START Dataset extract
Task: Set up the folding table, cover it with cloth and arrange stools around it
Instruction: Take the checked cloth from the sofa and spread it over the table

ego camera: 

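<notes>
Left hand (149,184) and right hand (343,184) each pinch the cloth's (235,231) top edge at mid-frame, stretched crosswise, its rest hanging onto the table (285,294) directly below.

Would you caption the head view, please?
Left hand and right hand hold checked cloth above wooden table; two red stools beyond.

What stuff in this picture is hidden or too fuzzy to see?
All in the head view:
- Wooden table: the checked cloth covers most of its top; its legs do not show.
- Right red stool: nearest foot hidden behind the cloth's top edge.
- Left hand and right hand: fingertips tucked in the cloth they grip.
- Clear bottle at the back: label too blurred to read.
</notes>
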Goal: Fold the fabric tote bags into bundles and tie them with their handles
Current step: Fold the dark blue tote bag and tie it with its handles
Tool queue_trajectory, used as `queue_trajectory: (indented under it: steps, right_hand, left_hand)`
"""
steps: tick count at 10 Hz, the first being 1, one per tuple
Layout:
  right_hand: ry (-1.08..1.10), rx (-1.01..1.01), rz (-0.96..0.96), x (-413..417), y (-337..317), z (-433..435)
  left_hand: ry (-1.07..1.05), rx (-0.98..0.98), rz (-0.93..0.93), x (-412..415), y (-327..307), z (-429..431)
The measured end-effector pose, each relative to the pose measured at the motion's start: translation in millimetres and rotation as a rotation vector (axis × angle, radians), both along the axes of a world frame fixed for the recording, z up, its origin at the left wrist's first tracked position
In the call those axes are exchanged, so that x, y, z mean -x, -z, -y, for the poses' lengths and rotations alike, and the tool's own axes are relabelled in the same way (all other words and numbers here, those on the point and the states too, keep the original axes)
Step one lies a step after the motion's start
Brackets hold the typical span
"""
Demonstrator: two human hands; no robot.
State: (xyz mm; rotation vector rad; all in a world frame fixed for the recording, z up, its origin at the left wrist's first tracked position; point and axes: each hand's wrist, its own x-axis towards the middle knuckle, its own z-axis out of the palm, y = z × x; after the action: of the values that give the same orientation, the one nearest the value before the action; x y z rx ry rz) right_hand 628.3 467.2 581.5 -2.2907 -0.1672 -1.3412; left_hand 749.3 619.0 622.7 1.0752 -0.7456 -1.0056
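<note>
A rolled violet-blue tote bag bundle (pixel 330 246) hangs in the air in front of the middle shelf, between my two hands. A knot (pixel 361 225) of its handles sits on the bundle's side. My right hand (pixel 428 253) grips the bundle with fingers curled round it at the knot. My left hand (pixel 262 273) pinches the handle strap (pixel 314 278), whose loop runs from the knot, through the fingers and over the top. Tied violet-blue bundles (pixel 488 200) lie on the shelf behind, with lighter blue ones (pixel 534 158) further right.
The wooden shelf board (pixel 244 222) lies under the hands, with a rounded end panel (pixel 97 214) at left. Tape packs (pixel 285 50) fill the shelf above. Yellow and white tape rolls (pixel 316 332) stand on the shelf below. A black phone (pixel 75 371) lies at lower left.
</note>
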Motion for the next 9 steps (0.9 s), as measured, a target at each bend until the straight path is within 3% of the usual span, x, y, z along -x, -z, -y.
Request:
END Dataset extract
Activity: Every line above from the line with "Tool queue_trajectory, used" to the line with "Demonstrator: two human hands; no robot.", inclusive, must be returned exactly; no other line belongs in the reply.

Output of the exercise:
Tool queue_trajectory, used as `queue_trajectory: (indented under it: steps, right_hand, left_hand)`
"""
steps: tick count at 10 Hz, the first being 1, one per tuple
Layout:
  right_hand: ry (-1.08..1.10), rx (-1.01..1.01), rz (-0.96..0.96), x (-413..417), y (-337..317), z (-433..435)
  left_hand: ry (-1.07..1.05), rx (-0.98..0.98), rz (-0.93..0.93), x (-412..415), y (-327..307), z (-429..431)
The measured end-effector pose, each relative to the pose measured at the motion's start: translation in millimetres and rotation as a rotation vector (axis × angle, radians), both along the axes of a world frame fixed for the recording, z up, its origin at the left wrist's first tracked position
In the call those axes are exchanged, so that x, y, z mean -x, -z, -y, for the poses' lengths and rotations alike, and the tool's own axes are relabelled in the same way (all other words and numbers here, those on the point and the states too, keep the original axes)
Step one lies a step after the motion's start
Brackets hold the typical span
"""
Demonstrator: two human hands; no robot.

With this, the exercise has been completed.